Collected material:
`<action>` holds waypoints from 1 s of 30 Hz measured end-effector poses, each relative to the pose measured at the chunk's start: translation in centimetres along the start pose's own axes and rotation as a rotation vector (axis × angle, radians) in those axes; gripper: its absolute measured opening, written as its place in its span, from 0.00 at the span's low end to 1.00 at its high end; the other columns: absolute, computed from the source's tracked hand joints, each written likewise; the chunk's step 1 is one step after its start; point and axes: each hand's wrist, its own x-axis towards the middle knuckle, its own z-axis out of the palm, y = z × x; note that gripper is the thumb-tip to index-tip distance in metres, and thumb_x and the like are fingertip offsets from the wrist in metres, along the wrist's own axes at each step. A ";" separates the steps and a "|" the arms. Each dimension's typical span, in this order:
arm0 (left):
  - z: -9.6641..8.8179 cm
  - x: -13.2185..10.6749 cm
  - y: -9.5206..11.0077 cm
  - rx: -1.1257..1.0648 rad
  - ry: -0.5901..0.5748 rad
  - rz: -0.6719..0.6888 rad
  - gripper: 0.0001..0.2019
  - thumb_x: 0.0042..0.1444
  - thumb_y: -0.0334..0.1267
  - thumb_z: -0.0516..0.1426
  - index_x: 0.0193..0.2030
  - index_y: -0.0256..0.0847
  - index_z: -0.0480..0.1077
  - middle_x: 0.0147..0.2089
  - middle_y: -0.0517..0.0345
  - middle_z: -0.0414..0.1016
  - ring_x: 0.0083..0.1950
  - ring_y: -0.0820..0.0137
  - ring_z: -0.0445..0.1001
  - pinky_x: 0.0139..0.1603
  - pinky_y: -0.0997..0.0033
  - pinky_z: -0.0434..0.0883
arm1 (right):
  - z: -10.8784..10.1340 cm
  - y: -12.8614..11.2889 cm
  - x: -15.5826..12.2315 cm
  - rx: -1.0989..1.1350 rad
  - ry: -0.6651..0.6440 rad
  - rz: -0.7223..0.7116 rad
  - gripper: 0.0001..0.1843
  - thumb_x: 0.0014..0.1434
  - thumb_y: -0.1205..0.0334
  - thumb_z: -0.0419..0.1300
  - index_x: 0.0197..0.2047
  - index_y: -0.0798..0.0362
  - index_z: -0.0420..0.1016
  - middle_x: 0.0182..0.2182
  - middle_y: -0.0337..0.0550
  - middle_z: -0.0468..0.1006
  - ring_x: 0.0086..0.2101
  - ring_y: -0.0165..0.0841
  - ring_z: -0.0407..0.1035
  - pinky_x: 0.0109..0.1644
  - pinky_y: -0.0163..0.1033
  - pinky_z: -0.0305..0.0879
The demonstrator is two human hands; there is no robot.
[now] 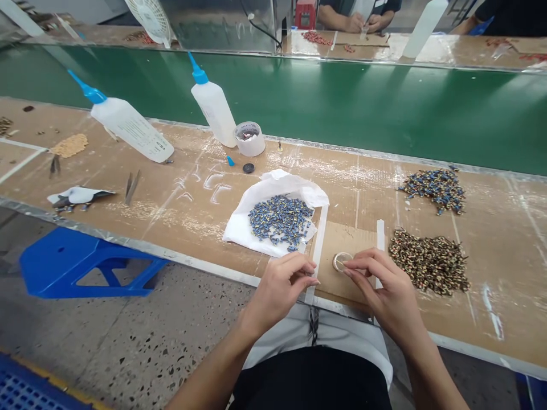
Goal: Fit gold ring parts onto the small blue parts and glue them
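Note:
My left hand (282,287) hovers over the table's front edge with thumb and fingers pinched; whatever is between them is too small to make out. Thumb and forefinger of my right hand (387,287) are pinched close to a small round clear dish (342,262) on the cardboard. A thin sliver shows at those fingertips, too fine to name. Just beyond my left hand, small blue and yellow parts (280,219) are heaped on a white sheet (243,228). Right of my right hand lies a big pile of small dark and gold parts (427,262).
Another blue-and-yellow pile (436,188) lies further back. Two white bottles (213,111) with blue nozzles and a tape roll (250,139) stand left of centre. Tweezers (132,188) lie at the left. A green belt (342,108) runs behind; a blue stool (85,265) is below.

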 end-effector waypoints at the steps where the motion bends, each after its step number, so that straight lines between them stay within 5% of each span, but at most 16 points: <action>1: 0.2 0.0 0.0 -0.037 -0.013 -0.043 0.03 0.59 0.32 0.62 0.33 0.38 0.73 0.36 0.56 0.78 0.37 0.69 0.75 0.39 0.73 0.70 | 0.2 0.0 0.3 -0.012 0.008 -0.018 0.05 0.66 0.66 0.59 0.42 0.49 0.77 0.37 0.43 0.74 0.38 0.35 0.70 0.40 0.40 0.67; 4: 0.6 0.1 0.0 -0.108 -0.073 -0.134 0.03 0.59 0.33 0.62 0.34 0.38 0.74 0.32 0.58 0.78 0.33 0.71 0.74 0.35 0.75 0.70 | 0.8 0.3 1.3 -0.059 0.013 -0.047 0.06 0.65 0.65 0.60 0.42 0.48 0.78 0.39 0.45 0.74 0.39 0.37 0.70 0.43 0.44 0.67; 11: 1.2 0.6 -0.3 -0.062 -0.130 -0.116 0.06 0.58 0.34 0.61 0.29 0.39 0.74 0.27 0.61 0.74 0.29 0.73 0.69 0.31 0.76 0.66 | -0.3 0.8 1.8 -0.203 0.055 -0.067 0.07 0.65 0.65 0.59 0.36 0.48 0.78 0.39 0.46 0.73 0.38 0.38 0.66 0.42 0.45 0.64; 21: 2.2 0.4 -1.0 -0.245 -0.162 -0.221 0.03 0.60 0.34 0.59 0.36 0.38 0.73 0.29 0.60 0.75 0.30 0.72 0.74 0.35 0.74 0.74 | 0.7 1.3 1.0 0.008 0.018 0.029 0.07 0.66 0.65 0.57 0.39 0.49 0.78 0.41 0.45 0.73 0.41 0.37 0.70 0.45 0.45 0.67; 30: 2.7 1.0 -0.4 -0.171 -0.189 -0.106 0.04 0.61 0.34 0.58 0.38 0.38 0.73 0.34 0.58 0.74 0.33 0.72 0.74 0.35 0.76 0.72 | -0.6 1.4 1.1 -0.056 0.011 0.028 0.08 0.65 0.64 0.58 0.36 0.48 0.78 0.40 0.46 0.74 0.40 0.38 0.69 0.43 0.45 0.67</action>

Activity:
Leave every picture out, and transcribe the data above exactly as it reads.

Result of the task:
`<action>` holds waypoints from 1 s of 30 Hz measured end-effector poses, each relative to the pose measured at the chunk's start: translation in centimetres along the start pose's own axes and rotation as a rotation vector (axis × angle, radians) in those axes; gripper: its absolute measured opening, written as its place in its span, from 0.00 at the span's low end to 1.00 at its high end; the other columns: absolute, computed from the source's tracked hand joints, each written likewise; the chunk's step 1 is one step after its start; point and axes: each hand's wrist, its own x-axis towards the middle knuckle, its own z-axis out of the palm, y = z × x; note that gripper is the thumb-tip to index-tip distance in metres, and thumb_x and the like are fingertip offsets from the wrist in metres, along the wrist's own axes at each step. A ";" separates the steps and a "|" the arms. Each dimension's typical span, in this order:
arm0 (left):
  - z: -9.6641..8.8179 cm
  - x: -13.2185..10.6749 cm
  - y: -9.5206..11.0077 cm
  - rx: -1.1257..1.0648 rad
  - ry: -0.5901..0.5748 rad
  - rz: -0.6719..0.6888 rad
  - gripper: 0.0001..0.2019
  - thumb_x: 0.0042..0.1444
  - thumb_y: -0.0334..0.1267
  - thumb_z: -0.0516..0.1426
  - index_x: 0.0193..0.2030
  - index_y: -0.0256..0.0847
  - index_z: -0.0480..0.1077
  - middle_x: 0.0147..0.2089
  - middle_y: -0.0517..0.0345
  - middle_z: -0.0414..0.1016
  - ring_x: 0.0083..0.1950
  - ring_y: -0.0820..0.0137
  - ring_z: -0.0445..0.1001
  - pinky_x: 0.0139..0.1603
  - pinky_y: -0.0997..0.0033
  - pinky_z: -0.0434..0.0883
arm1 (right):
  - z: -10.8784..10.1340 cm
  - y: -12.8614..11.2889 cm
  - x: -15.5826..12.2315 cm
  - rx: -1.0989..1.1350 rad
  - ry: -0.6651..0.6440 rad
  - rz: -0.7223..0.7116 rad
  - gripper: 0.0001..0.1843
  - thumb_x: 0.0014..0.1434
  - thumb_y: -0.1205..0.0334
  - thumb_z: -0.0419..0.1300
  - index_x: 0.0197..0.2047
  - index_y: -0.0798..0.0362
  - index_z: -0.0420..0.1016
  - middle_x: 0.0182..0.2182
  - middle_y: -0.0337..0.0550
  - middle_z: -0.0468..0.1006
  - ring_x: 0.0086..0.2101
  - ring_y: -0.0165..0.0841
  - ring_z: -0.0407..0.1035
  - pinky_x: 0.0109..0.1644
  - pinky_y: -0.0163..0.1033
  - pinky_z: -0.0305..0.0879
The demonstrator is two human hands; there is no robot.
[now] 
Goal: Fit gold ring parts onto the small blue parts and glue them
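Note:
My left hand (282,287) hovers over the table's front edge with thumb and fingers pinched; whatever is between them is too small to make out. Thumb and forefinger of my right hand (387,287) are pinched close to a small round clear dish (342,262) on the cardboard. A thin sliver shows at those fingertips, too fine to name. Just beyond my left hand, small blue and yellow parts (280,219) are heaped on a white sheet (243,228). Right of my right hand lies a big pile of small dark and gold parts (427,262).
Another blue-and-yellow pile (436,188) lies further back. Two white bottles (213,111) with blue nozzles and a tape roll (250,139) stand left of centre. Tweezers (132,188) lie at the left. A green belt (342,108) runs behind; a blue stool (85,265) is below.
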
 end-effector waypoints at the steps where the motion bends, each after its step number, so that straight lines between them stay within 5% of each span, but at most 16 points: <action>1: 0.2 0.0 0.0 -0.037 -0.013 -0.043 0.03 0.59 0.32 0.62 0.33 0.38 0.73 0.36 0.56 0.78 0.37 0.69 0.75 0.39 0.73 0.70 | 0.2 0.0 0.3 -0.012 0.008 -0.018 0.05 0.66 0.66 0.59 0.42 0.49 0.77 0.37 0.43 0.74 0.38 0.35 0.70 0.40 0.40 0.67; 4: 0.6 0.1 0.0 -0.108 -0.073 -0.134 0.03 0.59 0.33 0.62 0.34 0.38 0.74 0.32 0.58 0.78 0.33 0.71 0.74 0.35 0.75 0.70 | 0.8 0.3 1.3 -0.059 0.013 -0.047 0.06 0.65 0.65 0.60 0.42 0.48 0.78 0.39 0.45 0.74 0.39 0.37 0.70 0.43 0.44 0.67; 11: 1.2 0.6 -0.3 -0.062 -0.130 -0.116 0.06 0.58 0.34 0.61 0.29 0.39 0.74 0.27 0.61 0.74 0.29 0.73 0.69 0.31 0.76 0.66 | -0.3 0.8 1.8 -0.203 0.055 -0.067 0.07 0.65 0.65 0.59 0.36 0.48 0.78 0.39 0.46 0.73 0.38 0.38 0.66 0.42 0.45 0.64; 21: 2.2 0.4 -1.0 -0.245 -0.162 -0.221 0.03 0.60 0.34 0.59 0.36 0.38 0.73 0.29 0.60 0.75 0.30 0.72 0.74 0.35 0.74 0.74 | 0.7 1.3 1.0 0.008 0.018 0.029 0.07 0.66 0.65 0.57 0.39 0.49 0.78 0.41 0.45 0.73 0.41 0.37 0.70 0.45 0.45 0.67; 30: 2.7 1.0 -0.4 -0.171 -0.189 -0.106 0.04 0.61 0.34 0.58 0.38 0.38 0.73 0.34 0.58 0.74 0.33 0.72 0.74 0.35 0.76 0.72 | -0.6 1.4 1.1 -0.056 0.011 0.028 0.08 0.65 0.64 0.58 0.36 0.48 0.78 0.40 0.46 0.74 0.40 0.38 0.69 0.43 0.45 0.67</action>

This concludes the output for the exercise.